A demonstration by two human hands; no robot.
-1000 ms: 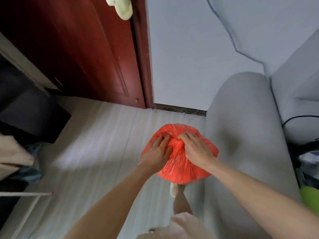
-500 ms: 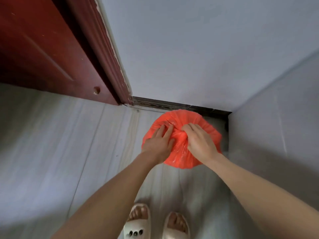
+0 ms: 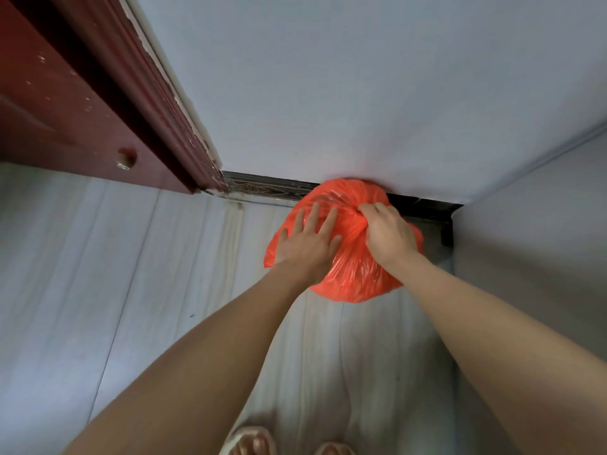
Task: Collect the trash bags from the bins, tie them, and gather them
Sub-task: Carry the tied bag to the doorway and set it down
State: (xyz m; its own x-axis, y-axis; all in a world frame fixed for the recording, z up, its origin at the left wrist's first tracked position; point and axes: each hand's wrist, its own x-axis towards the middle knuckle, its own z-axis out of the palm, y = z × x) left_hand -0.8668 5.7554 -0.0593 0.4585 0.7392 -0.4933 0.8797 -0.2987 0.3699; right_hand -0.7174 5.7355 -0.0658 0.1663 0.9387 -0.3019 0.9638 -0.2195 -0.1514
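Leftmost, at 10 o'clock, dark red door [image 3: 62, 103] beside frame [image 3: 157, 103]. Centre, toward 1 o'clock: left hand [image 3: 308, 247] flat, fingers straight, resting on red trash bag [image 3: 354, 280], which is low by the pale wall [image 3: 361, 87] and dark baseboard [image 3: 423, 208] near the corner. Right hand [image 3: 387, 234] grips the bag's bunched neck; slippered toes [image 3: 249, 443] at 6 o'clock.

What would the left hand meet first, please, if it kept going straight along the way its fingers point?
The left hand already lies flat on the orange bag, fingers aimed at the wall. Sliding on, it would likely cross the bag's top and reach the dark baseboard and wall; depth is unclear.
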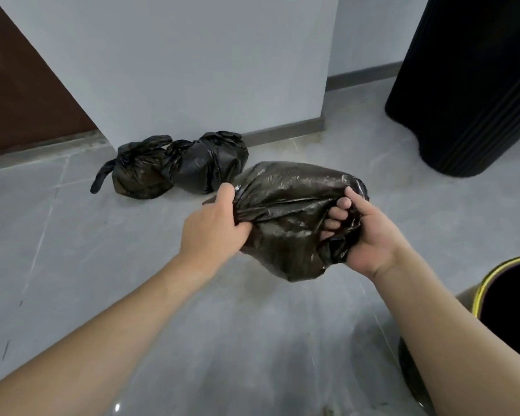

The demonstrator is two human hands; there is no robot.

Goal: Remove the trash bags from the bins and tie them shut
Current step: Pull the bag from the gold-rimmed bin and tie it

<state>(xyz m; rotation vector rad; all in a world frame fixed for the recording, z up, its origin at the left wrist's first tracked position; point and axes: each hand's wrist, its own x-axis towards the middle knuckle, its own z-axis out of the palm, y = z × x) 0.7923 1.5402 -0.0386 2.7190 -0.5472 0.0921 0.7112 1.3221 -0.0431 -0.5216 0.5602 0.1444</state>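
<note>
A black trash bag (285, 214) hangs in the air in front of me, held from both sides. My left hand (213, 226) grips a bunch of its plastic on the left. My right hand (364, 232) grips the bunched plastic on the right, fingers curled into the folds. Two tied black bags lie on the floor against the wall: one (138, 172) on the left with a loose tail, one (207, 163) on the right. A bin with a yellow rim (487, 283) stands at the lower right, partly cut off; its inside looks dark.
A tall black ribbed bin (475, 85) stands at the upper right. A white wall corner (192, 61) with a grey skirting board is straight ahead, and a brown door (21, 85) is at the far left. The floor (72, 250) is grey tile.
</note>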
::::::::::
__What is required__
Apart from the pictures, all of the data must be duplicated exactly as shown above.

__Reply to the task__
A demonstration by two human hands; no robot.
-1000 ms: 
-500 ms: 
+0 ms: 
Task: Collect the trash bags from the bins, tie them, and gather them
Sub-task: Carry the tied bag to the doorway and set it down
State: (xyz m; its own x-axis, y-axis; all in a world frame fixed for the recording, z up, its origin at the left wrist's first tracked position; point and axes: each hand's wrist, its own x-axis towards the middle knuckle, its own z-axis out of the palm, y = z × x) left_hand -0.8668 5.7554 -0.0593 0.4585 0.7392 -0.4933 0.8797 -0.2987 0.3699; right_hand -0.7174 5.7355 -0.0658 0.1663 0.9387 -0.3019 0.9638 -0.2195 -0.1514
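Leftmost, at 10 o'clock, dark red door [image 3: 62, 103] beside frame [image 3: 157, 103]. Centre, toward 1 o'clock: left hand [image 3: 308, 247] flat, fingers straight, resting on red trash bag [image 3: 354, 280], which is low by the pale wall [image 3: 361, 87] and dark baseboard [image 3: 423, 208] near the corner. Right hand [image 3: 387, 234] grips the bag's bunched neck; slippered toes [image 3: 249, 443] at 6 o'clock.

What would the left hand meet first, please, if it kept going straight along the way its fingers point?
The left hand already lies flat on the orange bag, fingers aimed at the wall. Sliding on, it would likely cross the bag's top and reach the dark baseboard and wall; depth is unclear.
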
The demonstrator is two human hands; there is no robot.

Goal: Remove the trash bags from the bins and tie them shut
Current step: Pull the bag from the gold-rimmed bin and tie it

<state>(xyz m; rotation vector rad; all in a world frame fixed for the recording, z up, its origin at the left wrist's first tracked position; point and axes: each hand's wrist, its own x-axis towards the middle knuckle, its own z-axis out of the palm, y = z × x) 0.7923 1.5402 -0.0386 2.7190 -0.5472 0.0921 0.7112 1.3221 -0.0431 -0.5216 0.5602 0.1444</state>
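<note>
A black trash bag (285, 214) hangs in the air in front of me, held from both sides. My left hand (213, 226) grips a bunch of its plastic on the left. My right hand (364, 232) grips the bunched plastic on the right, fingers curled into the folds. Two tied black bags lie on the floor against the wall: one (138, 172) on the left with a loose tail, one (207, 163) on the right. A bin with a yellow rim (487, 283) stands at the lower right, partly cut off; its inside looks dark.
A tall black ribbed bin (475, 85) stands at the upper right. A white wall corner (192, 61) with a grey skirting board is straight ahead, and a brown door (21, 85) is at the far left. The floor (72, 250) is grey tile.
</note>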

Nothing more remains to be added to the answer.